Der Begriff «nachhaltig» hat eine reiche Begriffsgeschichte hinter sich. Ursprünglich: eine längere Zeit anhaltende Wirkung. Später: Es darf nicht mehr verbraucht werden, als jeweils nachwachsen, sich regenerieren und wieder bereitgestellt werden kann. Die ursprüngliche Bedeutung ist wertfrei, kann also leicht missbraucht werden.
Wenn das Parlament beschliesst, neue Atomkraftwerke zu bauen, erhöht sich das Risiko, die Schweiz nachhaltig unbewohnbar zu machen.
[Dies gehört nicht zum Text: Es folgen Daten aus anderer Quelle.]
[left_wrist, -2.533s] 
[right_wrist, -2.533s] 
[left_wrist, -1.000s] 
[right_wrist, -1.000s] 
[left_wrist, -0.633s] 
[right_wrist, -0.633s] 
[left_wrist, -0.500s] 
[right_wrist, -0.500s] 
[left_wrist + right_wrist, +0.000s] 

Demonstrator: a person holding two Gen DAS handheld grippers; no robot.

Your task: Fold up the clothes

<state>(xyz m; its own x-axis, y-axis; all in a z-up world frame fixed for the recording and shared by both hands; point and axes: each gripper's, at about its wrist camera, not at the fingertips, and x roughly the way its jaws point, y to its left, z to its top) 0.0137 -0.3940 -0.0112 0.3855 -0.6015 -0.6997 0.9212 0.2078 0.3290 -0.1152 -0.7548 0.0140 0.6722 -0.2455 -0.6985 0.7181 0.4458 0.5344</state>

Wenn wir dem Wasser keine Gifte zuführen, tragen wir nachhaltig zu einer hohen Wasserqualität bei.
Die Beilage «Nachhaltig Schwyz» bringt interessante Beiträge über Foodwaste, Energieeffizienz, Elektroauto und Verbrenner im Vergleich, Probleme für Imker, Bioregion Schwyz, Plastikentsorgung und so weiter. Der Spass hört auf beim Erscheinen von Partikularinteressen von Firmen, die Plastik herstellen oder Schneekanonen mit Nachhaltigkeit verbinden. Hier beginnt die Begriffsverwirrung.
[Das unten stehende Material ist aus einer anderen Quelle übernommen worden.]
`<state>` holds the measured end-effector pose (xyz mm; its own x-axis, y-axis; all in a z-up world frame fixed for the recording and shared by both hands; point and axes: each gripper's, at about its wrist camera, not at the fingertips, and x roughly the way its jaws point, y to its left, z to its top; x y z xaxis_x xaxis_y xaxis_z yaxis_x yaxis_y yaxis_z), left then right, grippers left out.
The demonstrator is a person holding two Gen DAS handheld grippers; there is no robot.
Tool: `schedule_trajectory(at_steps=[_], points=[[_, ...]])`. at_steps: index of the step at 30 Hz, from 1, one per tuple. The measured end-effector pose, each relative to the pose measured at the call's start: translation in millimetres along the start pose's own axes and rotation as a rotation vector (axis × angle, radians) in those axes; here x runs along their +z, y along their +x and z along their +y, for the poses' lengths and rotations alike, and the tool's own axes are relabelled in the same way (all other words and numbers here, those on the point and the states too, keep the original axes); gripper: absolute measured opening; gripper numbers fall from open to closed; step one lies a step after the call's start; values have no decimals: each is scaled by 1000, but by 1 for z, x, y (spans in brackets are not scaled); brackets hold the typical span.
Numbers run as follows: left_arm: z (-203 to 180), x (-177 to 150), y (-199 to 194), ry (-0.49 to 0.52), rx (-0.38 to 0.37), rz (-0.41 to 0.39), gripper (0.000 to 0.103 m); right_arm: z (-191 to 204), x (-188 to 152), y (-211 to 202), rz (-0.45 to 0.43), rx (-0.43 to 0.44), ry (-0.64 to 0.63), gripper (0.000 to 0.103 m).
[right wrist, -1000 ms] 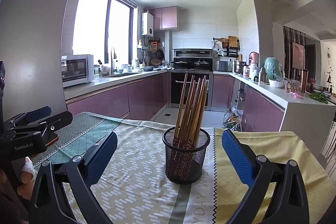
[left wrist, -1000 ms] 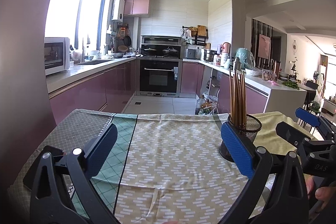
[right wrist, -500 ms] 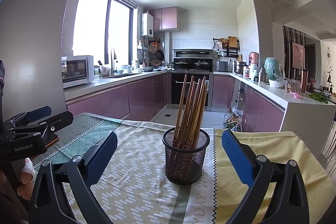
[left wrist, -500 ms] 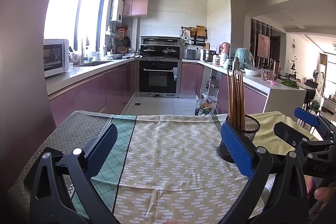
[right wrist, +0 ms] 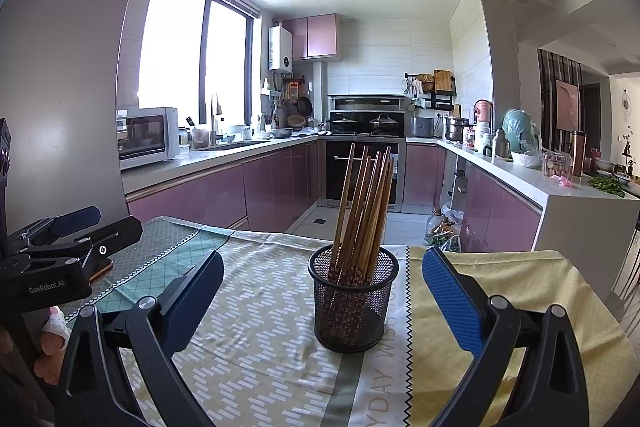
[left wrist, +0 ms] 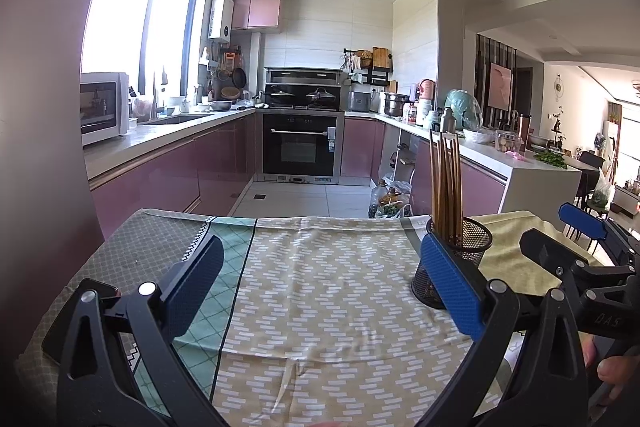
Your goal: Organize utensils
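**Right wrist view: chopsticks gathered in mesh holder, both tongs empty**

Right wrist view shows the right gripper (right wrist: 320, 291) spread wide and holding nothing. Directly ahead, between its two blue pads but a little beyond their tips, stands a black mesh holder (right wrist: 353, 301) on a patterned tablecloth (right wrist: 256, 311). A bundle of wooden chopsticks (right wrist: 364, 207) stands in it, leaning slightly to the right, patterned ends down.

To the far left of these tongs, the left gripper (right wrist: 76, 227) appears from the side, held in a hand low over the cloth.

In the left wrist view, the left gripper (left wrist: 320, 291) is also spread wide and empty, with only bare cloth between its pads. The mesh holder (left wrist: 460, 259) sits just behind its right-hand pad, partly hidden by it. The right gripper (left wrist: 568, 243) shows at the right edge.

Over the last second almost nothing has changed. The holder, the chopsticks and both tongs sit where they were; the left view has drifted only slightly. Neither tong has closed or reached forward.

No loose utensils are visible on the cloth. The stillness suggests the sorting is probably finished, or paused before a further step.
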<state>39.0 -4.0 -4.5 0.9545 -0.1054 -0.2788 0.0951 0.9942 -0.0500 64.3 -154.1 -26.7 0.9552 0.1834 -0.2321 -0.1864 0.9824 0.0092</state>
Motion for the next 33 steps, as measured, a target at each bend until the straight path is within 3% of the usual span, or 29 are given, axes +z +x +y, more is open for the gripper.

Gemäss Schätzungen landen bis 2050 so viele Tonnen Plastik in den Meeren wie die gesamte Meeresfauna! Mikroplastik ist allgegenwärtig, auch in unserem Blut und Gehirn. Plastik ist daher nachhaltig schädlich für uns und die Natur.
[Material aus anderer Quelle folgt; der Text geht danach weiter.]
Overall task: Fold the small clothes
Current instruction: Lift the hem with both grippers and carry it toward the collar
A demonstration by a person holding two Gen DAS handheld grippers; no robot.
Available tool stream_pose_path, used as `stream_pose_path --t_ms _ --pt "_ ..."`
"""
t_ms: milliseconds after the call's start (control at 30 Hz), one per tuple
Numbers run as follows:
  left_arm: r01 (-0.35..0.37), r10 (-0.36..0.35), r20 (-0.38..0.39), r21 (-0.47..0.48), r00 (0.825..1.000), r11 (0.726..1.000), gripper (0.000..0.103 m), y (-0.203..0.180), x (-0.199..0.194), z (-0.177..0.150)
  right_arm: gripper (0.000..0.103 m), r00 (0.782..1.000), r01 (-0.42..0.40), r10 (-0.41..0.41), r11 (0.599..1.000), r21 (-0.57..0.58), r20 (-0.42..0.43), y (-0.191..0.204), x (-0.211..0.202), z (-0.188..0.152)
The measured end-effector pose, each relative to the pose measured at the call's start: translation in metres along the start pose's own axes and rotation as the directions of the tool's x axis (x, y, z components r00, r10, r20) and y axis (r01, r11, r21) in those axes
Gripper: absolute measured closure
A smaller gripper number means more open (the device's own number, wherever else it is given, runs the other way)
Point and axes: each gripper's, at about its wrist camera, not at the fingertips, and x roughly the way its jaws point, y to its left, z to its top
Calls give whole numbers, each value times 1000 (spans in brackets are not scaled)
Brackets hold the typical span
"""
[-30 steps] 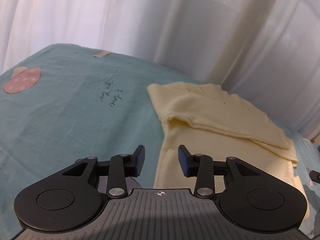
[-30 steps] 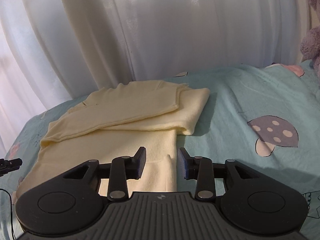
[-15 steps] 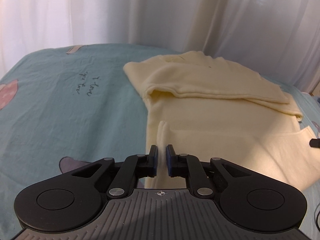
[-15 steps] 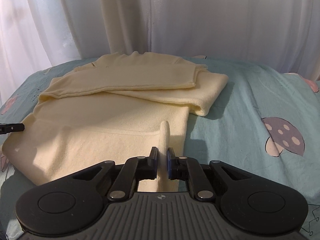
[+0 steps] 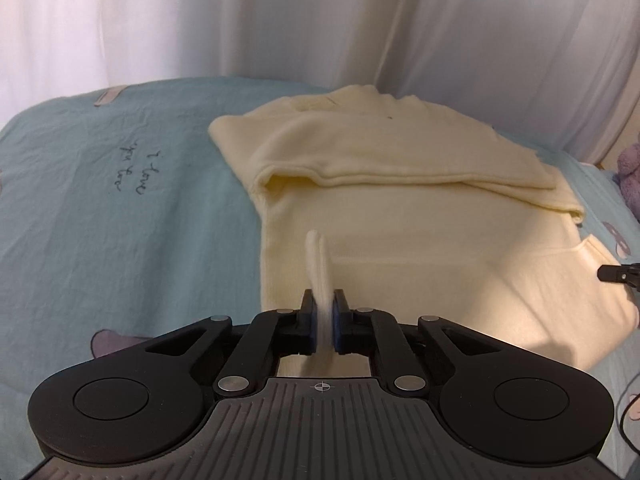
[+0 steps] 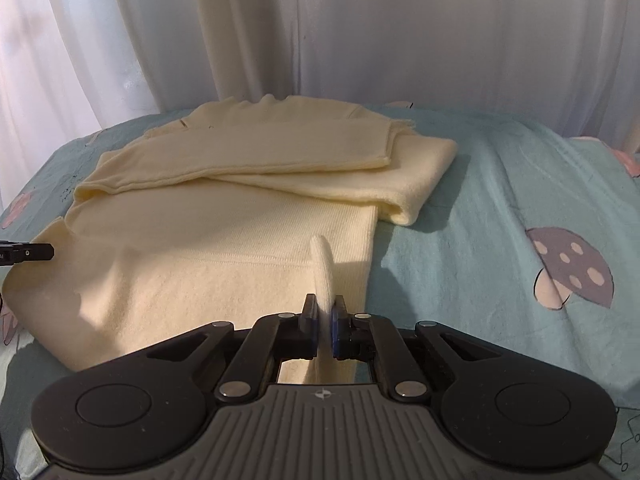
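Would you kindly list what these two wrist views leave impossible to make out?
- Left wrist: the sweater's near hem, hidden behind the left gripper.
- Right wrist: the same hem, behind the right gripper.
- Left wrist: purple plush toy, cut off by the edge.
- Handwriting on the bedsheet: too small.

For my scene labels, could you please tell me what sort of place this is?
Probably a bedroom: the cream sweater lies on a bed with a teal mushroom-print sheet, sheer white curtains hang close behind, and a purple plush toy sits at the edge.
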Motion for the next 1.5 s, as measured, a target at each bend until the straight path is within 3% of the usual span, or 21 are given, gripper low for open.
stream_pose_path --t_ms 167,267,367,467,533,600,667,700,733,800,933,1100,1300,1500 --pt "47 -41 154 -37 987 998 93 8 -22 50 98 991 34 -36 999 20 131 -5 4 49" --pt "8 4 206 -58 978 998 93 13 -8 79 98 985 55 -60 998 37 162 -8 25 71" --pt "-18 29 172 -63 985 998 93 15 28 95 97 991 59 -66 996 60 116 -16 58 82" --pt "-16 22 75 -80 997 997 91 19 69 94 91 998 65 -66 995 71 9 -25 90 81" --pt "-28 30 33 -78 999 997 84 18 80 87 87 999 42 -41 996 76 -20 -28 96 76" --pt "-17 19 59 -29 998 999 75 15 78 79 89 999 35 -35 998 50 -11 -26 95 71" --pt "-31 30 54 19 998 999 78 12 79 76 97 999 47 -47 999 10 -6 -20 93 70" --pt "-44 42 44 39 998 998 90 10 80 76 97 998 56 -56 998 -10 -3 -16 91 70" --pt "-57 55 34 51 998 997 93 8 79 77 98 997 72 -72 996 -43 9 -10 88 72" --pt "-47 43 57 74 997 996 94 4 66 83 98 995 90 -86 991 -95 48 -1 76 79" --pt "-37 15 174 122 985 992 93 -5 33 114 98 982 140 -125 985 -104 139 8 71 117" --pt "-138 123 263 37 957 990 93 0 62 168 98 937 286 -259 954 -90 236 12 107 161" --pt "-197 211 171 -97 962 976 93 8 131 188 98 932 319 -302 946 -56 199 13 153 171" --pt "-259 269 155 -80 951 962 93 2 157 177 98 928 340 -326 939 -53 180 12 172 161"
Was auffällt, ist das Fehlen des Tabuthemas Verzicht, das ökologisch am nachhaltigsten wäre: Die meisten Schweizer Privatpersonen brauchen kein eigenes Auto. Auch Schneekanonen sind purer Luxus. Ich gehe davon aus, dass «Nachhaltig Schwyz» zum Ziel hat, etwas für eine bessere Welt beizutragen; da wäre der Begriff «ökologische Nachhaltigkeit» eventuell treffender.